Nesse sentido, o STF destaca que existem distintos regulamentos disciplinares para as distintas corporações, a saber: as Forças Armadas (que são integradas pelas forças do Exército, da Marinha e da Aeronáutica, cada qual, como visto, com seu regulamento próprio), as polícias militares dos estados e do Distrito Federal e os corpos de bombeiros militares dos estados e do Distrito Federal. Essas corporações deverão ter seus próprios regulamentos disciplinares, redigidos e adaptados às condições especiais e à realidade peculiar de cada uma delas. Gizou-se que, para o adequado funcionamento das organizações castrenses, a Administração Militar precisa impor obrigações e deveres aos militares a ela vinculados sem a necessidade da pormenorizada estipulação deles em lei formal, sendo o exercício do poder disciplinar matéria sujeita apenas ao princípio da reserva legal relativa.

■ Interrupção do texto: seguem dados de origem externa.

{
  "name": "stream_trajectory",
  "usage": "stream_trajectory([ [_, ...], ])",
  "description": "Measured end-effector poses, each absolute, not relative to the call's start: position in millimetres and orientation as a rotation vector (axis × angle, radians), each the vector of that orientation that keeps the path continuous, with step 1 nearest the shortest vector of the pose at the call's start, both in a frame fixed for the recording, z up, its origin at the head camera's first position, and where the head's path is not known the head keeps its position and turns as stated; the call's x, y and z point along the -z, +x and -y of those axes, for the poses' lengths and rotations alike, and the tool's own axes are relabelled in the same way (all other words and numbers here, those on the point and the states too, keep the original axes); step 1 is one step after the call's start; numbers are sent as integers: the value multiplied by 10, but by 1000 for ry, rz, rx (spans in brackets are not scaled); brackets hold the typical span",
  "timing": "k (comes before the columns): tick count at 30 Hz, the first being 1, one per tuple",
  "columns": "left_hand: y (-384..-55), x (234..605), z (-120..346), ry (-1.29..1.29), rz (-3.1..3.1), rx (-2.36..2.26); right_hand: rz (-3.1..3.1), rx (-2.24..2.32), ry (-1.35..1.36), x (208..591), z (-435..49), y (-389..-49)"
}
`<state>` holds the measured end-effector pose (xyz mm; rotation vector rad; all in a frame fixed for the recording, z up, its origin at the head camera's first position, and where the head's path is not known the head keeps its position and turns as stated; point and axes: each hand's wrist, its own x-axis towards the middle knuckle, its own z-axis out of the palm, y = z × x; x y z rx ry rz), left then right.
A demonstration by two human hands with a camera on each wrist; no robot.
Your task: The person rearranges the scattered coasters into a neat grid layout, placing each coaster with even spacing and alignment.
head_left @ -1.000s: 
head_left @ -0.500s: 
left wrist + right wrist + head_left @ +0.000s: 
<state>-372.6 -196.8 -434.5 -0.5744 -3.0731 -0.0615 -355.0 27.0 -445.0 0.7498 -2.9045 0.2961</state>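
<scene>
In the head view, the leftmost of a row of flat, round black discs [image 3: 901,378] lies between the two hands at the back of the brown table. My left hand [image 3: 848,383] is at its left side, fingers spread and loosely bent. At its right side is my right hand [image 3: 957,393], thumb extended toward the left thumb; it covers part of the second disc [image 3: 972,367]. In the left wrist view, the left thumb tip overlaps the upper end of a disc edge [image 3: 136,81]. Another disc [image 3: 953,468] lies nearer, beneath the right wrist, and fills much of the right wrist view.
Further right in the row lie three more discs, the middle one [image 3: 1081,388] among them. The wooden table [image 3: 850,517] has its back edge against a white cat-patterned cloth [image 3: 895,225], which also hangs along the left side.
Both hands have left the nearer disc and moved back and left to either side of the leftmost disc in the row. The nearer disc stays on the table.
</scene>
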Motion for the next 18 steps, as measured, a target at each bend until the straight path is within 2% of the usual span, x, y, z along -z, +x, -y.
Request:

Assim sendo, após vastos debates acerca da inconstitucionalidade dos regulamentos disciplinares instituídos por decreto e das penas disciplinares restritivas de liberdade previstas nos Regulamentos, o Supremo Tribunal Federal fixa o entendimento que os Regulamentos Disciplinares Militares ao regulamentarem as infrações/sanções disciplinares não extrapolam o legítimo poder de regulamentar do chefe do Executivo, porquanto não se trata de produção legiferante, mas sim explicitação e regulamentação de sanções já albergadas por lei.